» Exercise aim:
Repeat everything in the data exactly except images.

» Supplied data:
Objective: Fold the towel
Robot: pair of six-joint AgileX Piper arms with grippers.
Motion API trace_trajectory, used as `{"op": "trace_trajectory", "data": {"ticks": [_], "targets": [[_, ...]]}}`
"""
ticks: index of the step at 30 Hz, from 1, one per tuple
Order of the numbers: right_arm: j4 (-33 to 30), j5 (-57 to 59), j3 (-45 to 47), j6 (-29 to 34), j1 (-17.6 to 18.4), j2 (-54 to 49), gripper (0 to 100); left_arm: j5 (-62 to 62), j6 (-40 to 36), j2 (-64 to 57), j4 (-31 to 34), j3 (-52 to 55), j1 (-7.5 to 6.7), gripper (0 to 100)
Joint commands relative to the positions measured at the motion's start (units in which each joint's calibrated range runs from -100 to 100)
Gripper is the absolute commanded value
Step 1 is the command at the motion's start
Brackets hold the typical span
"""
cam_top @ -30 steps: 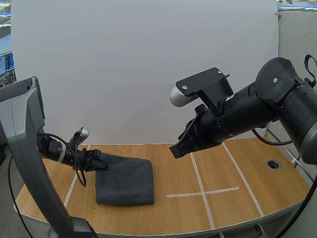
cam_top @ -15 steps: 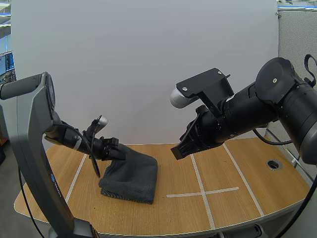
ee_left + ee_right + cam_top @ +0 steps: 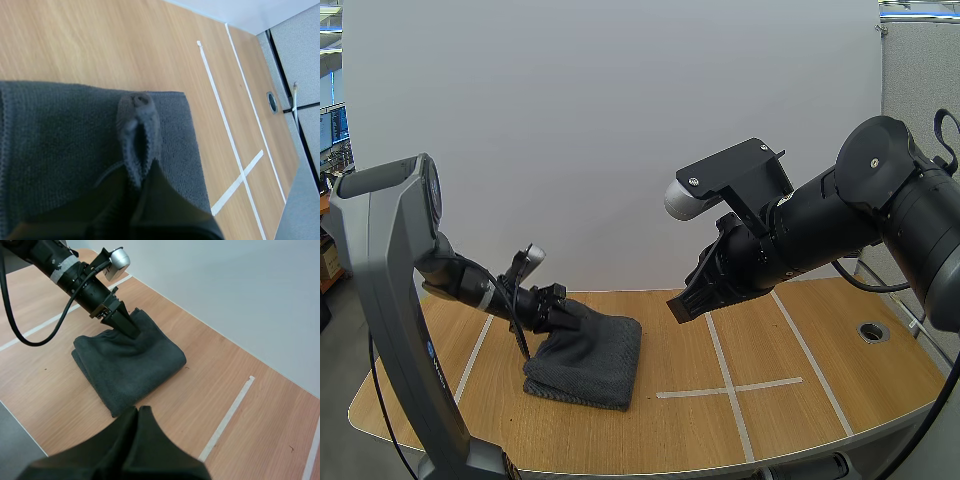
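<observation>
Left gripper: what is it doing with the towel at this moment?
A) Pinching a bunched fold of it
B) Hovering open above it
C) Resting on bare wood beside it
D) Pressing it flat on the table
A: the left gripper has its fingers closed on a bunched fold of the towel, and that edge stands raised above the table.

I'm looking at the towel point(image 3: 590, 358), dark grey and ribbed, lying folded into a thick stack on the left half of the wooden table point(image 3: 800, 390), well left of the white tape cross point(image 3: 728, 388). Its top layer is standing raised at the far-left edge, bunching into a narrow ridge pinched by my left gripper point(image 3: 563, 313).
</observation>
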Motion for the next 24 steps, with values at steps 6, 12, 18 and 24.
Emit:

» Exercise answer:
Objective: Fold the towel
Robot: pair of six-joint AgileX Piper arms with grippers.
Motion API trace_trajectory, used as `{"op": "trace_trajectory", "data": {"ticks": [_], "targets": [[_, ...]]}}`
"""
ticks: index of the step at 30 Hz, from 1, one per tuple
Order of the numbers: right_arm: j4 (-33 to 30), j5 (-57 to 59), j3 (-45 to 47), j6 (-29 to 34), j1 (-17.6 to 18.4), j2 (-54 to 49), gripper (0 to 100); left_arm: j5 (-62 to 62), j6 (-40 to 36), j2 (-64 to 57), j4 (-31 to 34), j3 (-52 to 55), j1 (-7.5 to 6.7), gripper (0 to 100)
Joint commands relative to the positions measured at the motion's start (units in which each joint's calibrated range runs from -100 to 100)
Gripper is the absolute commanded value
Step 1 is the command at the motion's start
Brackets hold the typical span
"""
cam_top @ -30 steps: 
cam_top @ -15 steps: 
ee_left + ee_right + cam_top @ +0 steps: 
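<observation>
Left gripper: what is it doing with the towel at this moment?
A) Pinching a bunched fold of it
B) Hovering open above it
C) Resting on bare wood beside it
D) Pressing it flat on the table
A: the left gripper has its fingers closed on a bunched fold of the towel, and that edge stands raised above the table.

I'm looking at the towel point(image 3: 590, 358), dark grey and ribbed, lying folded into a thick stack on the left half of the wooden table point(image 3: 800, 390), well left of the white tape cross point(image 3: 728, 388). Its top layer is standing raised at the far-left edge, bunching into a narrow ridge pinched by my left gripper point(image 3: 563, 313).
</observation>
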Motion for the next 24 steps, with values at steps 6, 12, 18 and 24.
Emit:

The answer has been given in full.